The solution serialization tool is more complex to implement, and the user-defined Catalog is more expensive to implement, so it is abandoned.
References
- Support SELECT clause in CREATE TABLE(CTAS)
- MySQL CTAS syntax
- Microsoft Azure Synapse CTAS
- LanguageManual DDL#Create/Drop/ReloadFunction
- Spark Create Table Syntax
Appendix
Program research
I investigated other bigdata engine implementations such as hive, spark:
Hive(MR) :atomic
Hive MR is client mode, the client is responsible for parsing, compiling, optimizing, executing, and finally cleaning up.
Hive executes the CTAS command as follows:
- Execute query first, and write the query result to the temporary directory.
- If all MR tasks are executed successfully, then create a table and load the data.
- If the execution fails, the table will not be created.
Spark(DataSource v1) : non-atomic
There is a role called driver in Spark, the driver is responsible for compiling tasks, applying for resources, scheduling task execution, tracking task operation, etc.
Spark executes CTAS steps as follows:
- Create a sink table based on the schema of the query result.
- Execute the spark task and write the result to a temporary directory.
- If all Spark tasks are executed successfully, use the Hive API to load data into the sink table created in the first step.
- If the execution fails, driver will drop the sink table created in the first step.
Spark(DataSource v2, Not yet completed, Hive Catalog is not supported yet) : optional atomic
Non-atomic
Non-atomic implementation is consistent with DataSource v1 logic.
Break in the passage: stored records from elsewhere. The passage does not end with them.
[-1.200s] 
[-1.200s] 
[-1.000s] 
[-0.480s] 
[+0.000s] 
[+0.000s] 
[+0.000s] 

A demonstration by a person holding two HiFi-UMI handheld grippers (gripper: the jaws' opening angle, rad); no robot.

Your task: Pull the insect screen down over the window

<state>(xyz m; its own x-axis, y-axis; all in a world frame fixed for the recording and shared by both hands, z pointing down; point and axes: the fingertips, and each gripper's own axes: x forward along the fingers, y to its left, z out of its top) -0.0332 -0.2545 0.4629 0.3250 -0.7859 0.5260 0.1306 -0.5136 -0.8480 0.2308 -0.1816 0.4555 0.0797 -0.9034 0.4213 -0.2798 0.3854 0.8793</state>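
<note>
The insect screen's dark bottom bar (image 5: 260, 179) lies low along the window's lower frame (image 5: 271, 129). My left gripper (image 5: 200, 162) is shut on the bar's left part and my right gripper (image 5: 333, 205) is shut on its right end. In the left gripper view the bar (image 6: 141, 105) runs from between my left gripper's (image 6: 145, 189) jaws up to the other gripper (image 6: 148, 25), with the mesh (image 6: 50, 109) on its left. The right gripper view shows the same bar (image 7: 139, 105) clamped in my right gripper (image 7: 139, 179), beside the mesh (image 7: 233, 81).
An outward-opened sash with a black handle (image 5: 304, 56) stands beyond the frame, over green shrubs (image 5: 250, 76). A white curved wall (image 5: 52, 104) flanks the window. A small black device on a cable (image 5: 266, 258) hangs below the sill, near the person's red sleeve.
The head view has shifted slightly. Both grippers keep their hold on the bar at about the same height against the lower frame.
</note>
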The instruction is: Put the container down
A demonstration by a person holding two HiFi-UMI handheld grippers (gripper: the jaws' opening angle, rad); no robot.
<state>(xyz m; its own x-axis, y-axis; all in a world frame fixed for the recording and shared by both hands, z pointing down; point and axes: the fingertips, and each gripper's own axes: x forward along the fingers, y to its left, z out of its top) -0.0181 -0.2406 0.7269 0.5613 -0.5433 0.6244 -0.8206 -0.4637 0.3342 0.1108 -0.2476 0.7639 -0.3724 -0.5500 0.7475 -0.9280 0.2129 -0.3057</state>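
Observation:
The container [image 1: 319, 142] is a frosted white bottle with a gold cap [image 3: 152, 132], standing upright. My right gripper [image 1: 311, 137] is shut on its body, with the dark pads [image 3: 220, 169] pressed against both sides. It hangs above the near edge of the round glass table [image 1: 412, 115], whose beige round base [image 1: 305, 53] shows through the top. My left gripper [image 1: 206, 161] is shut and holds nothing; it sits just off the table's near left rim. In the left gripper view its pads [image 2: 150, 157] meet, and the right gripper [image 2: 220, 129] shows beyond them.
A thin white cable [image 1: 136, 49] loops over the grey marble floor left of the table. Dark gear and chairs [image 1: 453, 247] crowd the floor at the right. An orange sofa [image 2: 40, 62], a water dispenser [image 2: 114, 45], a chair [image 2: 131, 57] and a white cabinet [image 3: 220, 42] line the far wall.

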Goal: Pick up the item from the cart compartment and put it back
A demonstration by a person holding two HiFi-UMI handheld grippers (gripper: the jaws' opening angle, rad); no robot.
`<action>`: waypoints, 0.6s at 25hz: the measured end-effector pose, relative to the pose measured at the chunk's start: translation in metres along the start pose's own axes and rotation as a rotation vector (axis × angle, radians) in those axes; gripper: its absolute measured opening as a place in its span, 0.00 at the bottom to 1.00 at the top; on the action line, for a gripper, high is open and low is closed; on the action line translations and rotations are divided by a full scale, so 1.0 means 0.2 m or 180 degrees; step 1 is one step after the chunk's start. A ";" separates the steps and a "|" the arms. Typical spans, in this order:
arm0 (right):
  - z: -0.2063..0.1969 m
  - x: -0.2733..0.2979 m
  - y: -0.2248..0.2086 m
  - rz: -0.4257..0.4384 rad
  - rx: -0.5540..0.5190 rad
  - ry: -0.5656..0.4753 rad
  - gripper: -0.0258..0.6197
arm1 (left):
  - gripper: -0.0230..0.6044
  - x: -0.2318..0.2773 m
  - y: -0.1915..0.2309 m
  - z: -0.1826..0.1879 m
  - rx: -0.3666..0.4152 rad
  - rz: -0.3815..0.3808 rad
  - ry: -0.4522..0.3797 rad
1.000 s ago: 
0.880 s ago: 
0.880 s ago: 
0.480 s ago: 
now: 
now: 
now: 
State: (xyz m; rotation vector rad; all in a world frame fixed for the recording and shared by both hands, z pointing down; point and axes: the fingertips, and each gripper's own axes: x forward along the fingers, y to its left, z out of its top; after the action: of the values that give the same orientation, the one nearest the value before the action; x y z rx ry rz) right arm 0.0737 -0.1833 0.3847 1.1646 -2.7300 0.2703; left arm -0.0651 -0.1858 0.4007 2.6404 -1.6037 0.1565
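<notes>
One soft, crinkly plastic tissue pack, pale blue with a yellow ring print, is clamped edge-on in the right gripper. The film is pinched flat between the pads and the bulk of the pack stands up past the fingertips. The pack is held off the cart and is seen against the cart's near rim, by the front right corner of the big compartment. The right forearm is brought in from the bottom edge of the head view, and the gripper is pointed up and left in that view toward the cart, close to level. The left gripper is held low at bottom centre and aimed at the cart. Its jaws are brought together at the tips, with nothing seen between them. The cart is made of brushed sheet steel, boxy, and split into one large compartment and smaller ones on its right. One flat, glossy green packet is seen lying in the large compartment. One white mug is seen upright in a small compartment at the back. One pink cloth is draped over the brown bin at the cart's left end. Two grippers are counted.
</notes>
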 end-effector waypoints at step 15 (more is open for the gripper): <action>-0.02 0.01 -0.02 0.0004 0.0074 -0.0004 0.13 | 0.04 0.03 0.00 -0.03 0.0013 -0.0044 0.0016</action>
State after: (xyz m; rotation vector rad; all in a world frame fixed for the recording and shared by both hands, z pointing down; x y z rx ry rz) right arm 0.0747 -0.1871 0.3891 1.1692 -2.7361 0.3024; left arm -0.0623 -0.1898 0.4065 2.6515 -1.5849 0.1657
For details, see CreateTableAsSelectExec .
Atomic
Atomic implementation( for details, see AtomicCreateTableAsSelectExec), supported by StagingTableCatalog and StagedTable .
StagedTable supports commit and abort.
StagingTableCatalog is in memory, when executes CTAS steps as follows:
- Create a StagedTable based on the schema of the query result, but it is not visible in the catalog.
- Execute the spark task and write the result into StagedTable.
- If all Spark tasks are executed successfully, call StagedTable#commitStagedChanges(), then it is visible in the catalog.
- If the execution fails, call StagedTable#abortStagedChanges().
Research summary
We want to unify the semantics and implementation of Streaming and Batch, we finally decided to use the implementation of Spark DataSource v1.
Reasons:
- Streaming mode requires the table to be created first(metadata sharing), downstream jobs can consume in real time.
- In most cases, Streaming jobs do not need to be cleaned up even if the job fails(Such as Redis, cannot be cleaned unless all keys written are recorded).
- Batch jobs try to ensure final atomicity(The job is successful and the data is visible; otherwise, drop the metadata and delete the temporary data).